# Mist lube sprayer



## Hukshawn (May 23, 2017)

So, I've been intrigued with the mist lube sprayer. On my mini mill, I'm always worried about heat, and often get wd40 or oil all over the place. And, the times I had been cutting a groove, been plagued by chips. 
The lathe, not so much, but I'm sure it's helpful there too. And frankly, it'll give me something to build. I have some time finally, I finished all my side jobs and am down to just day job. 
So, I bought a cheap Chinese venturi style mist sprayer before really thinking about it. A few YouTube videos later I already see problems with the unit alone. You have to run too high air pressure to get enough suction and wind up with too much lube. A big mess...   
So, taking many ideas from a few different sources, I've come up with an idea. 



That's the unit. 

This is what im gonna do. 



I have air coming into a solenoid valve so I can control the whole works with a switch, (in writing this, I can already see how I want to rearrange my set up... but I'll get through the explanation first) 
Then into a tee to split the air. One regulator will pressurize this old water filter which will contain the lube. I imagine something around 3-5 psi would be enough to push the lube up the tube. (See below) 
Then the other leg will go into a regulator into the venturi. 
I'll have a metering valve after the lube tank to control the flow, and the venturi has a valve to control the air in. 
- having that solenoid in the beginning will be fine for cutting the air, but the tank will still have pressure. So, I may ditch the solenoid valve for just a butterfly valve to control the whole works, and some kind of a shut off valve down stream to control the mist. And maybe a pressure release on the tank to drain it when I'm finished with it... 
Lots of little parts, lots of areas to improve, but in my minds eye, this all works!  
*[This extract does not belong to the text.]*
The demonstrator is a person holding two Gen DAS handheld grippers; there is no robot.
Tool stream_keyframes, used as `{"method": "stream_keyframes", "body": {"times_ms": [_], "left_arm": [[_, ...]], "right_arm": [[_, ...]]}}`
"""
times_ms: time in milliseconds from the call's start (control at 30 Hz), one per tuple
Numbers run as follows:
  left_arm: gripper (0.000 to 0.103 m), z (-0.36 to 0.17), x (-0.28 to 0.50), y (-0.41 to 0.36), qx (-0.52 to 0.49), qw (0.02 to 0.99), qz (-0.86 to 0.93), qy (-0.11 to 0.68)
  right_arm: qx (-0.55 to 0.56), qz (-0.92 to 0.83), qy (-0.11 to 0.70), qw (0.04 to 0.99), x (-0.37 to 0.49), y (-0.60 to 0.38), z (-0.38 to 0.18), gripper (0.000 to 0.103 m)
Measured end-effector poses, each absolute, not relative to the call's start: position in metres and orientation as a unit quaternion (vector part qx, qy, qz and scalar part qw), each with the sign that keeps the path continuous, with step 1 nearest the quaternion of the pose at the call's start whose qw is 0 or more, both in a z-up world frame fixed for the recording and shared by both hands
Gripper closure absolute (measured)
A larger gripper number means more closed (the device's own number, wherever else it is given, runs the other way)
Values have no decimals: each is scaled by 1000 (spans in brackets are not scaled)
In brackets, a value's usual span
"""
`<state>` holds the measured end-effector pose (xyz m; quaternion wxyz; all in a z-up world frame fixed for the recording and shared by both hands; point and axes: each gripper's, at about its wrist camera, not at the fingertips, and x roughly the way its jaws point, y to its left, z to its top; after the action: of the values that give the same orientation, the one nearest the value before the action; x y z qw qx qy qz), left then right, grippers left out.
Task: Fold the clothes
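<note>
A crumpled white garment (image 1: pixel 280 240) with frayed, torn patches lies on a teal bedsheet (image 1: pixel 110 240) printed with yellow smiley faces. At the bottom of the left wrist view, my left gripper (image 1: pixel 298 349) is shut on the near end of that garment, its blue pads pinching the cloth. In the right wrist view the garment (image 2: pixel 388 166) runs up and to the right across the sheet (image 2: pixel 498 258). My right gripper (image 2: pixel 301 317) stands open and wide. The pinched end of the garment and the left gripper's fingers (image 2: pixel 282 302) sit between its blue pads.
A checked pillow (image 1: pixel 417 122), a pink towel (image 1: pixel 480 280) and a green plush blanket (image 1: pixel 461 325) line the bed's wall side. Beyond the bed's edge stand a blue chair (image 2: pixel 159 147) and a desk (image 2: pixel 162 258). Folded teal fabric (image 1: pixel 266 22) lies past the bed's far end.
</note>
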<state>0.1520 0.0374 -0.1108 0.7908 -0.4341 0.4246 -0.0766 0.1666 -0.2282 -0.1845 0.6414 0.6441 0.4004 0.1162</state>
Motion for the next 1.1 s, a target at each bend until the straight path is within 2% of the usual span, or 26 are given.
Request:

Then I'll replace that goose neck hose on the venturi with a clear hose that's longer and more flexible going into a finer tip. I've heard the tips that come with this are too big. 




The tank. I discarded the filter, machined the spout that went inside the filter to accept a 3/8" pipe thread adapter to allow me to thread in a 1/8" copper line as a straw. 





I have to go shop for all the little parts and it'll be a month, at least, before the venturi gets here.  
But, I'll plug away at the pipe fittings in the mean time. And post along the way.


----------



## Hukshawn (May 23, 2017)

I'm wondering now... with the better models of misters, is the lube mixed with the air AT the tip? Or else you wind up with an air line fill of liquid?


----------



## kd4gij (May 23, 2017)

It is atomized at the nozzle the is a small tube running through the hose to the nozzle


----------



## Hukshawn (May 23, 2017)

I'm not sure why I didn't realize that... I do hvlp lacquer spraying all the time....


----------



## NCjeeper (May 23, 2017)

I have the same type and works fine for me. If I remember correctly it only takes about 40psi to pick up the coolant from my bottle


----------



## Hukshawn (Jun 9, 2017)

So here's the convoluted setup. 
It works, first of all... air comes in, splits into two feeds, one is regulated right to the venturi. The other is into the filter holding tank, that is again metered with a small flow valve down line. Turns out the small valve on the venturi itself does nothing at all. 
I have full control over everything here, I can get a very nice atomized mist with a comfortable 35-40 psi. 
When I tested the venturi by itself I needed about 50 psi to produce a mist, otherwise I get a splatter effect or nothing at all siphoned. The 50 psi was too much. Blew way too hard. I'd be blowing chips across the garage, and likely running the compressor unnecessarily often. 

I need to sort out a way to shut the spray and air off at the tip or close too other wise I get the remaining pressure in the tank pushing fluid out, or I have to close the metering valve inline then reset it back up when I turn it back on. 

I tried it out on the lathe and it seemed to work. Kept the tool cool and the chips only then the hay colour rather than blue on a heavy cut. 
I'll try it on the mill next time I do a slot, which was the entire purpose of this. To cool and evacuate chips from the cut. 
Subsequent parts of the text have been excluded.